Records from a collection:
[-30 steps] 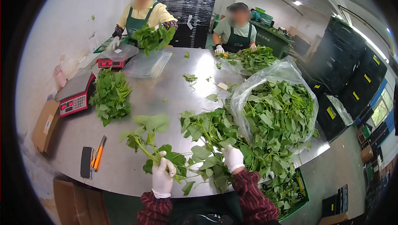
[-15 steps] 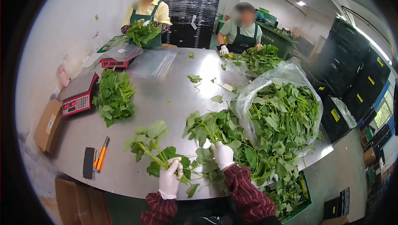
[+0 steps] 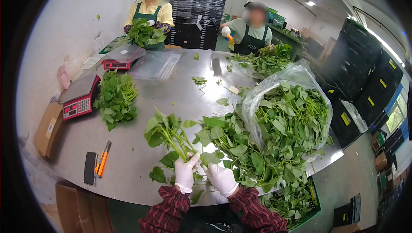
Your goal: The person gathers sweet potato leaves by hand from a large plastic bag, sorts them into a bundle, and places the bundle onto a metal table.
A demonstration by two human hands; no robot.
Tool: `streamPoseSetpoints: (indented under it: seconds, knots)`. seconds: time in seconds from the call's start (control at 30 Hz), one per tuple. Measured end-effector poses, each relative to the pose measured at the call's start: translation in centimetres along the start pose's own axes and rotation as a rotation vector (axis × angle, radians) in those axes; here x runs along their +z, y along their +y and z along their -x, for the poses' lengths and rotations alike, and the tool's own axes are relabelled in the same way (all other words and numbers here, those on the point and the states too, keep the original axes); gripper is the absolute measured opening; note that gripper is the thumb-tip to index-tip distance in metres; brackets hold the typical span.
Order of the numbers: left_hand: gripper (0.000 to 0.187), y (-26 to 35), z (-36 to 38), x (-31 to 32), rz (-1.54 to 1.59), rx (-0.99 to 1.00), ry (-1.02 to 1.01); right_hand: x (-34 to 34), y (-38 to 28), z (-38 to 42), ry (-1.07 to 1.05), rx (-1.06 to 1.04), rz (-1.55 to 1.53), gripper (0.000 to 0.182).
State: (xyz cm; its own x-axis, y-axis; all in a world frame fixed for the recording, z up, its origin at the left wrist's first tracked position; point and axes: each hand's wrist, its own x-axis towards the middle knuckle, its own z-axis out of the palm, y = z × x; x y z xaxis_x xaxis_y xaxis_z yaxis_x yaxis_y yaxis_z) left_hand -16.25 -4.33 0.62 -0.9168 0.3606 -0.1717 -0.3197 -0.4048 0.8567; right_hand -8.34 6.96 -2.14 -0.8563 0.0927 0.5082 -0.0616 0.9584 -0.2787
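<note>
My left hand (image 3: 186, 173), in a white glove, is closed round the stems of a small bunch of leafy greens (image 3: 165, 134) that fans out up and to the left. Close beside it on the right, my gloved right hand (image 3: 221, 178) has its fingers pressed together round a leafy stem (image 3: 211, 157). Loose greens (image 3: 240, 143) lie on the metal table just beyond my right hand. They run up to a large clear plastic bag (image 3: 253, 100) of greens that lies open on its side.
A stacked bunch of greens (image 3: 116, 100) lies by two red scales (image 3: 77, 106) at the left. A phone (image 3: 89, 168) and an orange cutter (image 3: 102, 162) are near the front edge. Two co-workers in aprons (image 3: 253, 40) stand across the table. A green crate (image 3: 315, 196) holds greens below right.
My right hand has moved left and down from the loose greens to my left hand. My left hand has shifted up and right with its bunch. The far-right co-worker has raised one hand.
</note>
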Motion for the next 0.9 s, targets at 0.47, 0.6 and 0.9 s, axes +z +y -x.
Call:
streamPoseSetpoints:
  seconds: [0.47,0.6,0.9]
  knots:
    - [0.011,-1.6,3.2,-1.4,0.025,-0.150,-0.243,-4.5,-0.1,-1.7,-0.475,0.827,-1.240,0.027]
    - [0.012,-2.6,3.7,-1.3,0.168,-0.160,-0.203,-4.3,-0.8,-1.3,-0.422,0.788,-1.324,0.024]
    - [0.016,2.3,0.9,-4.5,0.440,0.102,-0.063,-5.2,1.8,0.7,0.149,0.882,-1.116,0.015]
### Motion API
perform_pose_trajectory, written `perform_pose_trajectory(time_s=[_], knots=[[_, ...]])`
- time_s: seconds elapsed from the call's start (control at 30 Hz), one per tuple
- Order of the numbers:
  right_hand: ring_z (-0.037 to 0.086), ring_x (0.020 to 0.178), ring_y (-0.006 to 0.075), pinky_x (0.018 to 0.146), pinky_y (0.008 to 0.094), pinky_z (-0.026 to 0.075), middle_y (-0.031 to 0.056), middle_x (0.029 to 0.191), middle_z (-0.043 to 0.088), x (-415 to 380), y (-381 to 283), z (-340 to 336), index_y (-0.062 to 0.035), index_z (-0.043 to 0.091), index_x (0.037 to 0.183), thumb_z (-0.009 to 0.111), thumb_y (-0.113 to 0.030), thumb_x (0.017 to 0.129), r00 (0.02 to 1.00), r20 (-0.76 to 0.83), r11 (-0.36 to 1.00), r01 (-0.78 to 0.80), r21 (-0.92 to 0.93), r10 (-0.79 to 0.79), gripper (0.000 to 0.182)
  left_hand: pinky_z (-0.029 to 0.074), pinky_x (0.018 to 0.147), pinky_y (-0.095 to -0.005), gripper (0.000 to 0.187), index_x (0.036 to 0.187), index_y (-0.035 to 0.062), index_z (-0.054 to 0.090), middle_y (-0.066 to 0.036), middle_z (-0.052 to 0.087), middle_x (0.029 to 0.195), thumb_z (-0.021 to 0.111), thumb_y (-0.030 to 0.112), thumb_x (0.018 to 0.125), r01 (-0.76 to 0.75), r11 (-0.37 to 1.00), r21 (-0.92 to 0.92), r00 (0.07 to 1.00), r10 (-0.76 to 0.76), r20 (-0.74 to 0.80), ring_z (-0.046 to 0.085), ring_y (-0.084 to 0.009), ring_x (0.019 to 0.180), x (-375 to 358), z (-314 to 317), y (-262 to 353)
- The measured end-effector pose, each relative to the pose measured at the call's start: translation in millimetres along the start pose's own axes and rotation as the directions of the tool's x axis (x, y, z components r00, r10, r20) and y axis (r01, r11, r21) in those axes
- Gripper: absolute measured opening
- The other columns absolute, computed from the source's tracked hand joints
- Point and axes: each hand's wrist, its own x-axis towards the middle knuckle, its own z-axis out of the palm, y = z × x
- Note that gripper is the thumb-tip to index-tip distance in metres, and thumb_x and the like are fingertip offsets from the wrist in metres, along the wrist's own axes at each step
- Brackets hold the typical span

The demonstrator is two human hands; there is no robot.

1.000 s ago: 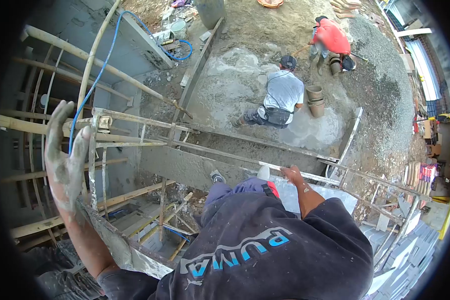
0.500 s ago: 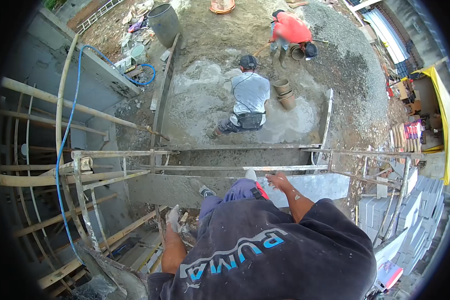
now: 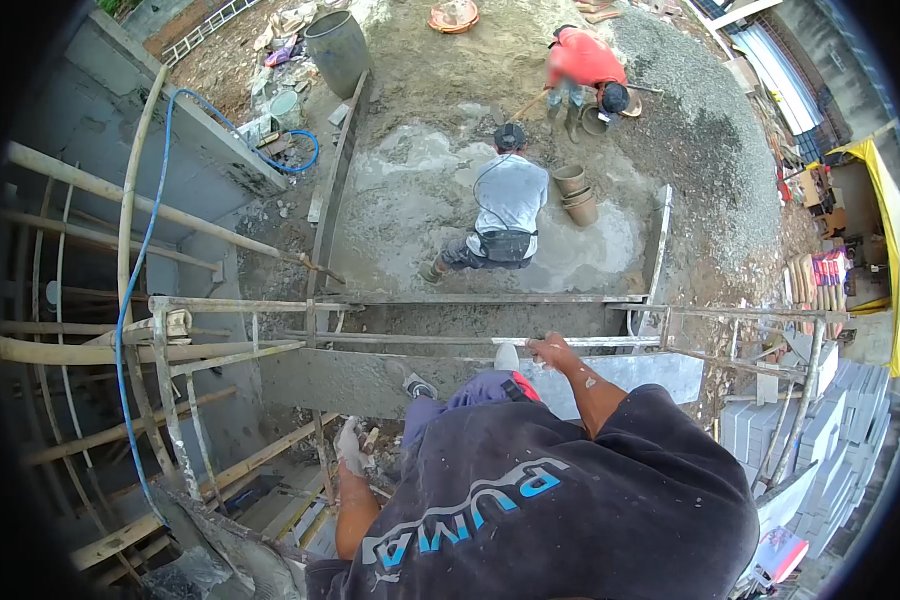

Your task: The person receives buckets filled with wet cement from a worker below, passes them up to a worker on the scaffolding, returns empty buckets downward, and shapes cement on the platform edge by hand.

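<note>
My left hand, coated in pale grey residue, hangs low beside an upright post. Its fingers are apart and hold nothing visible. My right hand is at the whitish scaffold rail in front of my body, with its fingers curled over it. Below the rail runs a wide grey board, with one shoe at its edge and the tip of the other farther right.
Below, a person in a grey shirt crouches on wet concrete near stacked buckets. A person in red bends farther back. Bamboo poles and a blue hose are left; grey blocks are right.
My right hand has risen slightly onto the rail. My left hand has shifted a little lower. The crouching person's head has moved slightly right, and the view has shifted a little.
</note>
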Motion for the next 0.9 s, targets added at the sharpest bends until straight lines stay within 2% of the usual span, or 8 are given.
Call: perform_pose_trajectory(time_s=[0.17,0.3,0.4,0.43,0.5,0.67,0.77,0.9], knots=[[0.062,0.069,0.0193,0.055,0.0345,0.05,0.0115,0.087,0.065,-19.1,-12.7,8.0,0.0021,0.06,0.101,0.065,-0.037,0.083,0.999,0.005,0.998,-0.033,0.053,0.033,0.043,0.042,0.056,-0.0348,0.026,0.088,0.0176,0.06,0.004,0.058,0.077,0.062,0.043,0.087,-0.058,0.997,-0.05,0.997,0.061,0.053,0.055,-0.0127,0.071,-2.0,10.8,5.4],[0.061,0.069,0.0178,0.057,0.0348,0.049,0.0098,0.089,0.065,-31.2,-18.0,8.3,-0.003,0.057,0.108,0.064,-0.035,0.083,0.996,0.06,0.995,-0.066,0.081,0.061,0.041,0.043,0.056,-0.0347,0.024,0.09,0.0194,0.06,0.005,0.058,0.08,0.061,0.043,0.087,0.024,0.998,-0.065,0.993,-0.017,0.117,0.055,-0.0121,0.069,-6.6,8.8,-3.2],[0.06,0.069,0.0167,0.058,0.0344,0.048,0.0083,0.088,0.064,-26.7,-9.8,10.0,-0.0045,0.057,0.11,0.064,-0.035,0.084,0.99,0.076,0.988,-0.123,0.093,0.116,0.041,0.043,0.055,-0.0342,0.023,0.092,0.0196,0.06,0.004,0.059,0.083,0.061,0.042,0.087,0.03,0.999,0.027,0.989,-0.034,0.143,0.054,-0.0123,0.066,-6.2,3.4,-9.0],[0.059,0.068,0.0167,0.057,0.0341,0.047,0.0076,0.087,0.063,-27.1,-6.8,10.6,-0.0046,0.059,0.109,0.064,-0.035,0.083,0.991,0.064,0.986,-0.126,0.112,0.119,0.04,0.042,0.055,-0.0338,0.026,0.096,0.0187,0.06,0.005,0.059,0.084,0.061,0.043,0.087,0.061,0.998,0.029,0.993,-0.064,0.096,0.053,-0.0125,0.066,-7.9,3.9,-12.4],[0.059,0.067,0.0166,0.055,0.0335,0.047,0.0064,0.085,0.062,-35.4,-12.3,10.5,-0.0048,0.061,0.105,0.063,-0.036,0.083,0.991,0.041,0.981,-0.129,0.148,0.124,0.038,0.043,0.056,-0.0344,0.028,0.099,0.0182,0.06,0.004,0.058,0.086,0.062,0.043,0.086,0.045,0.998,0.036,0.993,-0.049,0.111,0.054,-0.0127,0.068,-20.7,2.9,-11.9],[0.058,0.069,0.0168,0.056,0.034,0.048,0.0079,0.088,0.063,-27.6,-3.9,12.0,-0.0054,0.057,0.112,0.064,-0.036,0.083,0.988,0.07,0.981,-0.146,0.125,0.138,0.043,0.045,0.061,-0.0347,0.033,0.104,0.0171,0.06,0.005,0.059,0.092,0.063,0.043,0.085,0.072,0.997,-0.001,0.995,-0.072,0.069,0.054,-0.0132,0.068,1.0,-2.6,-27.2],[0.059,0.07,0.0168,0.056,0.034,0.048,0.0088,0.088,0.063,-22.2,-5.4,15.6,-0.0054,0.055,0.115,0.064,-0.036,0.082,0.988,0.079,0.983,-0.145,0.117,0.136,0.046,0.046,0.06,-0.0332,0.033,0.103,0.0175,0.063,0.006,0.06,0.088,0.064,0.045,0.085,0.049,0.997,-0.063,0.998,-0.046,0.042,0.053,-0.0125,0.067,7.4,-3.9,-33.7],[0.059,0.07,0.0165,0.056,0.0328,0.047,0.0079,0.088,0.063,-17.8,-18.7,24.4,-0.0049,0.057,0.112,0.064,-0.036,0.083,0.987,0.059,0.984,-0.156,0.082,0.151,0.044,0.046,0.058,-0.0327,0.025,0.094,0.0206,0.066,0.008,0.058,0.075,0.063,0.044,0.086,0.081,0.995,-0.059,0.995,-0.078,0.061,0.054,-0.0104,0.066,20.1,-8.3,-35.8]])
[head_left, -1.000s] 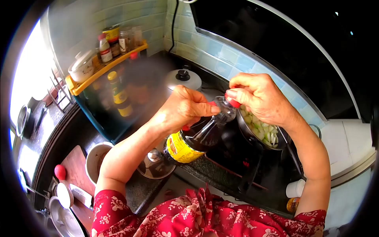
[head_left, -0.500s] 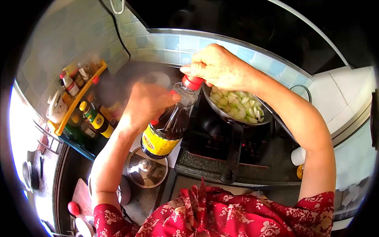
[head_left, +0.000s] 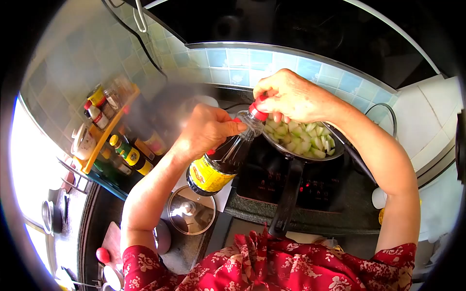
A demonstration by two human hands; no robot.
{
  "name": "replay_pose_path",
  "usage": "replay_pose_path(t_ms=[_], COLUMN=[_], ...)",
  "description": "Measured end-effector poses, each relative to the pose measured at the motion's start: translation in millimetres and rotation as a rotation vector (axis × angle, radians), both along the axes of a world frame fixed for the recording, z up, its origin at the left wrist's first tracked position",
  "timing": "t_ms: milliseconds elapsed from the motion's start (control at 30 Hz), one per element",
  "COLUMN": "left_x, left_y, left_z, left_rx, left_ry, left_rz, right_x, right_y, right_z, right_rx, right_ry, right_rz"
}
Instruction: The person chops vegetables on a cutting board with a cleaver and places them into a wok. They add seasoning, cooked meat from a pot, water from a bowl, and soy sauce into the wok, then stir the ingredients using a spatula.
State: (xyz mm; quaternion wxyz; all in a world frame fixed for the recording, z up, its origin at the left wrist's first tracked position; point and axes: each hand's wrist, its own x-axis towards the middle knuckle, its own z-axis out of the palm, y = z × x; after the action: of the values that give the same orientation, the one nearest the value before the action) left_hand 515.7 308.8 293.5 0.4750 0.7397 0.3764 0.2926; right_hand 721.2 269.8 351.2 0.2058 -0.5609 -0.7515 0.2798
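A large clear bottle of dark sauce (head_left: 211, 175) with a yellow label is held tilted above the counter, its neck leaning to the right. My left hand (head_left: 208, 128) is closed around its upper side, where bits of a red grip show by the fingers. On the red cap (head_left: 258, 110) at the neck, the fingers of my right hand (head_left: 293, 99) are pinched. Just right of the neck sits a frying pan (head_left: 290, 194) on the black induction cooktop (head_left: 259, 182). It holds pale green vegetable slices (head_left: 303, 139).
A glass lid (head_left: 199, 224) lies on the counter below the bottle. At the left, a two-level rack (head_left: 109, 131) carries several bottles and jars. A cutting board (head_left: 112, 240) and a red round item (head_left: 103, 255) are at lower left. The range hood (head_left: 291, 24) hangs above.
The whole view has shifted, so hands, bottle and pan appear a little farther right. Both hands keep their hold on the bottle and cap.
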Motion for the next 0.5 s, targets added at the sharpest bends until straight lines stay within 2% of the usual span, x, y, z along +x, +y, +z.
replay_pose_path(t_ms=[33,100,167,267,333,433,500], left_x=[3,6,10,20,26,33,41], left_y=[0,6,11,12,15,22,23], left_z=[1,-1,-2,1,2,6,9], left_rx=[-0.019,-0.005,0.011,0.120,0.143,0.190,0.236], left_ry=[0.003,0.007,0.024,0.077,0.130,0.233,0.279], left_rz=[-0.015,-0.011,-0.017,0.002,-0.005,-0.030,-0.034], right_x=[7,16,32,50,67,85,96], right_y=[2,-5,-10,-40,-65,-113,-146], right_z=[-3,3,2,12,8,-3,-15], right_rx=[0.089,0.062,0.151,0.260,0.286,0.365,0.366], right_ry=[0.044,0.114,0.349,0.344,0.370,0.379,0.583], right_rz=[0.103,0.117,0.020,-0.067,-0.066,-0.197,-0.266])
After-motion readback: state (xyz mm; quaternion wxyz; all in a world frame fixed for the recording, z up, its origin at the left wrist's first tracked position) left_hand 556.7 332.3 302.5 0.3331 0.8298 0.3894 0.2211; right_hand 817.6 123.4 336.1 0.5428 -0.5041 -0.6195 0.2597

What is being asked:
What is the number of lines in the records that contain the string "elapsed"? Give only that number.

Response for this exercise:
2